How can you not like an anthology that, before you even read a single story, already has three things in its favor: a foreword by Leeman “Ask Lovecraft” Kessler, an afterword by S.T. Joshi, and most importantly, 17 new stories, none of which are by the usual group of writers that seem to appear in every Lovecraft anthology.
Editor Jones’s previous anthology Red Phone Box (2013) wove the stories of 23 different authors together in such a way as to be distinct tales but interconnected through an underlying story arch.

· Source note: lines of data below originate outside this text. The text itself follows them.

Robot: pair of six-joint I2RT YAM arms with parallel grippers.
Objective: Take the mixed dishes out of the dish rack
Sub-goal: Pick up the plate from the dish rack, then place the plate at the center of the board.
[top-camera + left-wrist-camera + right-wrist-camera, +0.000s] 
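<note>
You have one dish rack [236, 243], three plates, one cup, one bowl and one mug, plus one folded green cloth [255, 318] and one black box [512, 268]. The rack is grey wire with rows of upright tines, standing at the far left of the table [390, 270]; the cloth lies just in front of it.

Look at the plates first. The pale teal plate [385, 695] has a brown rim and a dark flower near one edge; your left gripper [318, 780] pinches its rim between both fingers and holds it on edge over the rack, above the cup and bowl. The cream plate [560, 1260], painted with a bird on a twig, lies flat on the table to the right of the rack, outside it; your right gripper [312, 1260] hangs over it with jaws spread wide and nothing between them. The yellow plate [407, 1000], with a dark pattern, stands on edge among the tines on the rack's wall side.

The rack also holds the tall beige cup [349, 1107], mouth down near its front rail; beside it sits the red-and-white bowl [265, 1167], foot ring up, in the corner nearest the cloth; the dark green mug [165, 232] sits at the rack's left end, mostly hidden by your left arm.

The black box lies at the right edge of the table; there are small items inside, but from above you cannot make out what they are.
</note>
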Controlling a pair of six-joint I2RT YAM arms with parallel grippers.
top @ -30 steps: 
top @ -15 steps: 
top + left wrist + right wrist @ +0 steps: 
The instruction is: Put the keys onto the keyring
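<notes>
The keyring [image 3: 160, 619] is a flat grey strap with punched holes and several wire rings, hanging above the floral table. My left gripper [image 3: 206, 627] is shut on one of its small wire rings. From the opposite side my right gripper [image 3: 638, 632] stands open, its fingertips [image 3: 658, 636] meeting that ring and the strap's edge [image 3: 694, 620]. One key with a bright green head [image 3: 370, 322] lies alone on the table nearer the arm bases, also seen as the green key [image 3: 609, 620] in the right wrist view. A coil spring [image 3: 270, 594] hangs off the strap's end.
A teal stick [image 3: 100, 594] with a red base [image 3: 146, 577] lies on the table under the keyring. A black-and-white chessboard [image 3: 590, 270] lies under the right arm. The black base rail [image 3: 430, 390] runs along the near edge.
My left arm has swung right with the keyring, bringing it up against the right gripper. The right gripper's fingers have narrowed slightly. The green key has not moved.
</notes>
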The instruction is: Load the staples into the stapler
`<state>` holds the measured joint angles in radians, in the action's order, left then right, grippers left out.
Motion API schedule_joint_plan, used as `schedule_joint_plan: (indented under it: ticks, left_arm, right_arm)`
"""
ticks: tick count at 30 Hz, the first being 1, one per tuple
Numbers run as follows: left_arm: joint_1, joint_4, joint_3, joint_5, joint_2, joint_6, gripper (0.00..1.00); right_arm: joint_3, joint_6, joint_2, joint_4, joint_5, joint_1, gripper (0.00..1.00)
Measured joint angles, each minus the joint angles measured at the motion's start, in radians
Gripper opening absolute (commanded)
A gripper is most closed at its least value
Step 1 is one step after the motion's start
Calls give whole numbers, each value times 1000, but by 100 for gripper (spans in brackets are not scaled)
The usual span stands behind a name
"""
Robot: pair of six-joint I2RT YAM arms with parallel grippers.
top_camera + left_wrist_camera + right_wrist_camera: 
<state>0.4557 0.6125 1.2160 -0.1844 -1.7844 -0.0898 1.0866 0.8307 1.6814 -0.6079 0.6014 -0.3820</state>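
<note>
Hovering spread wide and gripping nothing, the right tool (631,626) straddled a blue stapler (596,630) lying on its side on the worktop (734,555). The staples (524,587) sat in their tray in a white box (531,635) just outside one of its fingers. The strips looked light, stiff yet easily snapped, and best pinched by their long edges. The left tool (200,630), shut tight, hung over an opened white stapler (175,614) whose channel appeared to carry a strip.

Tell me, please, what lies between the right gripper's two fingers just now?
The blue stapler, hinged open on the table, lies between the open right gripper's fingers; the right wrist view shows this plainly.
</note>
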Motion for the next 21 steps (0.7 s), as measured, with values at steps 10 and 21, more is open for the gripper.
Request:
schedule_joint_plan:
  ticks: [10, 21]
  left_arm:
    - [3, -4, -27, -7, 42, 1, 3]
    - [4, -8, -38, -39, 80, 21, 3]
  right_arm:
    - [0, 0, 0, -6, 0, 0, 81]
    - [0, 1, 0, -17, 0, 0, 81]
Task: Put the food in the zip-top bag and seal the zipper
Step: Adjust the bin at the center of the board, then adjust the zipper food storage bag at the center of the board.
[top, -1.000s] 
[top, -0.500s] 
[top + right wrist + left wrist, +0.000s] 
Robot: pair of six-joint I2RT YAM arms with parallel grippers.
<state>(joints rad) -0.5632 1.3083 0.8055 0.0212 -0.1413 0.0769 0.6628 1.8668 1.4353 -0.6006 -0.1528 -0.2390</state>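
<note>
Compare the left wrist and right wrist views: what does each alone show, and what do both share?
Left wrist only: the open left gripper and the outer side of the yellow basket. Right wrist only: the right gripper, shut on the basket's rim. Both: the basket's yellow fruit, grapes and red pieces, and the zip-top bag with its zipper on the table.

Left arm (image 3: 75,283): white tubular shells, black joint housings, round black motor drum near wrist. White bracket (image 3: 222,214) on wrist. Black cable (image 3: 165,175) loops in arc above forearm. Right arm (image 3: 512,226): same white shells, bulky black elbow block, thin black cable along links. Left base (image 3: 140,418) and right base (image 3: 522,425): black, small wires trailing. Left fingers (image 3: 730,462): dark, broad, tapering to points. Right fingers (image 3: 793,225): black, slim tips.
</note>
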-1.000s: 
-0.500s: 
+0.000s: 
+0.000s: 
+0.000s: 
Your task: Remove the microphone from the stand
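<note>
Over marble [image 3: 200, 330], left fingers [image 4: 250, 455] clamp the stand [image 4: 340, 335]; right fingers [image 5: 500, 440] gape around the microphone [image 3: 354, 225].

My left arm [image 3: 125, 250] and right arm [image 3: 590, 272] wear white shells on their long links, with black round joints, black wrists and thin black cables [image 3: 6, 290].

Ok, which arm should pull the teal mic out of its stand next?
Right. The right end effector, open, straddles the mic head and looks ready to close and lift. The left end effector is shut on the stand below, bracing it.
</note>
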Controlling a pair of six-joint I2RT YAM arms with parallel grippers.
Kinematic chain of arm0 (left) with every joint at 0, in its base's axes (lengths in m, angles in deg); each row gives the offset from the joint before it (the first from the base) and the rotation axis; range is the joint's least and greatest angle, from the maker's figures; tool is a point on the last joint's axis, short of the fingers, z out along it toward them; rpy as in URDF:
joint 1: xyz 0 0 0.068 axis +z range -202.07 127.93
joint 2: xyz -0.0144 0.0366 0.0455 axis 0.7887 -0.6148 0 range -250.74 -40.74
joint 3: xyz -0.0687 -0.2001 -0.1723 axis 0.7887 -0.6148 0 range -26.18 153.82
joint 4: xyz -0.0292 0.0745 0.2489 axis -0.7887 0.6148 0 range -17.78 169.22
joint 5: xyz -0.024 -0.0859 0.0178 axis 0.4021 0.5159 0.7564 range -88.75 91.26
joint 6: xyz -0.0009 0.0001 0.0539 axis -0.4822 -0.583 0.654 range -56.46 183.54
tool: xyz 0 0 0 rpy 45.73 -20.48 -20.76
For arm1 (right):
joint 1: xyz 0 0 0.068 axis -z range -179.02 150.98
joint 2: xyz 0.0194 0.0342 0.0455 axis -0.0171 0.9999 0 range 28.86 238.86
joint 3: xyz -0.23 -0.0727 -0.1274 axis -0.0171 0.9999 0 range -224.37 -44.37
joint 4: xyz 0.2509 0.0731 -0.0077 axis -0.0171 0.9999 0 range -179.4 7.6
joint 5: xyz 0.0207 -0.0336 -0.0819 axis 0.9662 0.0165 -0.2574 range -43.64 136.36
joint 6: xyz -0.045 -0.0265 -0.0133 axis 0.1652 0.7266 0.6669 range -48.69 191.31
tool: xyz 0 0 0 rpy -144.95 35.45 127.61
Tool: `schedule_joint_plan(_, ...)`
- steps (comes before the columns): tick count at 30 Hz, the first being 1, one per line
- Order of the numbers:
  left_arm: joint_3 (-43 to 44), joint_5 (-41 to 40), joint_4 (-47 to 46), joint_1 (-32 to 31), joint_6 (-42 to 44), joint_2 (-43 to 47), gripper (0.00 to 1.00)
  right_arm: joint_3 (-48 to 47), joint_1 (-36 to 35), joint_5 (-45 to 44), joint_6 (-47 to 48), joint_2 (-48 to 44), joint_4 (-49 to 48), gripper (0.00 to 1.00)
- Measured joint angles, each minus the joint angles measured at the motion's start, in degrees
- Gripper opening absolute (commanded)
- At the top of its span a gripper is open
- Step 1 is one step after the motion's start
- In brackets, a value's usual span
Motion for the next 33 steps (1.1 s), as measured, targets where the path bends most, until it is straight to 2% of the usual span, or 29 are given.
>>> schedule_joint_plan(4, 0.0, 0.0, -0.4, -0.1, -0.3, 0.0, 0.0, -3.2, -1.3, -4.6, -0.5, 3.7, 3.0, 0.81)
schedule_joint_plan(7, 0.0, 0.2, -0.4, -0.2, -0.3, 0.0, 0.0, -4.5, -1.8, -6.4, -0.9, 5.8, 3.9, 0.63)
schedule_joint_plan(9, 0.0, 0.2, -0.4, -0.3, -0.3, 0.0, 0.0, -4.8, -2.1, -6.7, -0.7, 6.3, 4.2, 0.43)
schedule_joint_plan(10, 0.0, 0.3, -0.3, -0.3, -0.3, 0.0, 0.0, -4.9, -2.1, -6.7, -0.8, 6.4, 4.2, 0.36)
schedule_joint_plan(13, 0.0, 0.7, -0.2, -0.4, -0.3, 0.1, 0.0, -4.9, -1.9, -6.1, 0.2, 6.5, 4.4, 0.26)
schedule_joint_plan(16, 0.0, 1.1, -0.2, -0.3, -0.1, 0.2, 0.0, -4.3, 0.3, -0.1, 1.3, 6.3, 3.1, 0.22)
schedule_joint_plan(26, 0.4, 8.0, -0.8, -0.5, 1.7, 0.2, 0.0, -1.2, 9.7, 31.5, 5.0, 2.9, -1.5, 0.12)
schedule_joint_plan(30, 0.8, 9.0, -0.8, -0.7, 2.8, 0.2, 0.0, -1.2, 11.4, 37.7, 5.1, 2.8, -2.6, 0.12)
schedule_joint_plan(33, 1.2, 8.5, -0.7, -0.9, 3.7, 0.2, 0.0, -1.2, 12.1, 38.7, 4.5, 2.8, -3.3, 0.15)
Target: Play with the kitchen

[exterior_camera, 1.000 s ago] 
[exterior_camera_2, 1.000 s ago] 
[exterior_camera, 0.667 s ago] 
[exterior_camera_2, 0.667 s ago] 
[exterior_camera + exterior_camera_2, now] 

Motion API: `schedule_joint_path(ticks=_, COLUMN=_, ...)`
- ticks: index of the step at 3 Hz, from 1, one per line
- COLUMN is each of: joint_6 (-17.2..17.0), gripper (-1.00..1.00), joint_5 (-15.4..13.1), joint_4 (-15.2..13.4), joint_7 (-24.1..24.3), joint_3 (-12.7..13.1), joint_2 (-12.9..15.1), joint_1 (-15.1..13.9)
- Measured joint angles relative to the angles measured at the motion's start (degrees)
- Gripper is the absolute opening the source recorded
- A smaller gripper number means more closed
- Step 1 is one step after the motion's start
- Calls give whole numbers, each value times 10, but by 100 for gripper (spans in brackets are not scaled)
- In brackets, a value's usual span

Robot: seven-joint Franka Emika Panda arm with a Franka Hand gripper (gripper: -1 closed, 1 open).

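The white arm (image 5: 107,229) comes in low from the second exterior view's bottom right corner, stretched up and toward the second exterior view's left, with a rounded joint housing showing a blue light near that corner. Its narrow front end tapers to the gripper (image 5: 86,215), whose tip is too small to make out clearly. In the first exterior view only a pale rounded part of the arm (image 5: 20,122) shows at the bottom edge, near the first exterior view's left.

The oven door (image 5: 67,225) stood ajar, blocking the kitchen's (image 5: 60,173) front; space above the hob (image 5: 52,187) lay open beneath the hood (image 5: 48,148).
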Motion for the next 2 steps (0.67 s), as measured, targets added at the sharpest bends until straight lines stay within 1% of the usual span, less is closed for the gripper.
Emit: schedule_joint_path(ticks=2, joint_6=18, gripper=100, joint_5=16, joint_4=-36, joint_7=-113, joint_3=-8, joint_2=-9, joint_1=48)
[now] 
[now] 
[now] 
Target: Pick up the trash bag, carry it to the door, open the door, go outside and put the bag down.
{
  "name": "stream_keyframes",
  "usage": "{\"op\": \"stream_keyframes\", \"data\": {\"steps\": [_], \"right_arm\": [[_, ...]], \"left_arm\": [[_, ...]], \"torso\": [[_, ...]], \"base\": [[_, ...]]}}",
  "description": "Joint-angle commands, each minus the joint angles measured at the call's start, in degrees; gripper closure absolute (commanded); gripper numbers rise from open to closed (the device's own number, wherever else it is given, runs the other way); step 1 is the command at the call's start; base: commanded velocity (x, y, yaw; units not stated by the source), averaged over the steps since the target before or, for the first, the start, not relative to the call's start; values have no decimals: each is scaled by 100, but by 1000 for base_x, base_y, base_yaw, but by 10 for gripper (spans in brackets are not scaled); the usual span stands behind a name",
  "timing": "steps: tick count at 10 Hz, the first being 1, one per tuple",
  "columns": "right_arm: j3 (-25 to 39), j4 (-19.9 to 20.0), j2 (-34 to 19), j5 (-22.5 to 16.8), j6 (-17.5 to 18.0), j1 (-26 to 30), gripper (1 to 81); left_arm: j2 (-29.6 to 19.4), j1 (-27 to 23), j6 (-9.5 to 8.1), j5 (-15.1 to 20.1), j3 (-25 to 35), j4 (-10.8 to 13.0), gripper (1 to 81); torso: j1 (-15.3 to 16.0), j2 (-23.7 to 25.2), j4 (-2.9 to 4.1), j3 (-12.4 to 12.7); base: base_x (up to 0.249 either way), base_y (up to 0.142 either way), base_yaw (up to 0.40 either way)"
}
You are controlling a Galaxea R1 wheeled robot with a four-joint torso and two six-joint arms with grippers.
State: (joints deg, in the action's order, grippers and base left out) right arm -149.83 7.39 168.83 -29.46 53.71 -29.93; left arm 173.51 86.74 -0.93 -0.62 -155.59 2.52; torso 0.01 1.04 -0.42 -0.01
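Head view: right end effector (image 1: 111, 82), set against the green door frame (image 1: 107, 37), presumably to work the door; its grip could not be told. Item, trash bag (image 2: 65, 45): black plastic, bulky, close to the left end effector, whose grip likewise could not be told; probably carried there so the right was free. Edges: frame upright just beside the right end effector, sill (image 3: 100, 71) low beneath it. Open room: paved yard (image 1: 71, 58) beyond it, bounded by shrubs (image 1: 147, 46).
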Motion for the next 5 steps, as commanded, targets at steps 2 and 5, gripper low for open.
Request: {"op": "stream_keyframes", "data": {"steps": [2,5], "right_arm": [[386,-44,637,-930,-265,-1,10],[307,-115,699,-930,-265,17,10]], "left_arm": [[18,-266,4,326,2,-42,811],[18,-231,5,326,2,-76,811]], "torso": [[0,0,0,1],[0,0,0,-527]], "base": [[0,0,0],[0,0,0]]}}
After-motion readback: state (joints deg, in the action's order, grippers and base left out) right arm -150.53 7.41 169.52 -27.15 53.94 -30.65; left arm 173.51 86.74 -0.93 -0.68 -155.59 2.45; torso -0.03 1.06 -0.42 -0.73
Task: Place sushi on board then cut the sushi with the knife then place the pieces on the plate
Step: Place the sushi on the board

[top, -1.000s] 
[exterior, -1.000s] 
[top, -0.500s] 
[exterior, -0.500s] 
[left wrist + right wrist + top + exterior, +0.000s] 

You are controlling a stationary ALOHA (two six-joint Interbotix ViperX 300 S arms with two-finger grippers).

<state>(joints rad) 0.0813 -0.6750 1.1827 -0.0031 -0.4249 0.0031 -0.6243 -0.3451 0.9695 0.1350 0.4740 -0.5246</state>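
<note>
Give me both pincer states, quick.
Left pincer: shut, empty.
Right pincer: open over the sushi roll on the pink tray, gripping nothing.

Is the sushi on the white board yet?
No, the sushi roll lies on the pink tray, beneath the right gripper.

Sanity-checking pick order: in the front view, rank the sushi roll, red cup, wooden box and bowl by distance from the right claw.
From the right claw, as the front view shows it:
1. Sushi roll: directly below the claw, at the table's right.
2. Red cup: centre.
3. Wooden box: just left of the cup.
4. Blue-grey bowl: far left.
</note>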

Essentially, Jones has done the exact opposite in Cthulhu Lives!, where the lack of connectivity essentially evokes the basic Lovecraftian tenet that the irrelevancies of mankind are beneath the notice of an uncaring universe, and that mankind’s interactions with the Old Ones are unnoticed to the gods, and mind-rendering and messy for mankind. Jones has carefully avoided the twin traps of overt pastiches and generic stories that simply drop a familiar name or book title. Instead, she has chosen stories that evoke the themes of cosmic horror and fear of the unknown without slipping into tropes. The story lengths swing wildly in both directions, a calculated risk by Jones in her selections. It works because the stories are a diverse lot, leaping from steampunk Victorian England to a modern day physics lab, from England to Australia to North America. Some stories are a bit more obvious in their influences such as “Hobstone” by G. K. Lomax, which is evocative of “Rats in the Wall,” while “The Highland Air” shows author Gethin A. Lynes to be a devotee of “The Case of Charles Dexter Ward.” This is an observation, not a complaint; all the stories evoke the classic Lovecraft disquiet of the unknown that quickly escalates into abject terror. If you’re looking for stories from the wretched interpretation of Lovecraft where professors sail through space on then the backs of byakhees, you’re in the wrong book.
Cthulhu Lives! is a solid addition to Lovecraft fiction, respectful of the source material but willing to test the boundaries. Salomé Jones has done a remarkable assembling this collection and Ghostwoods Books should be encouraged to pursue similar projects.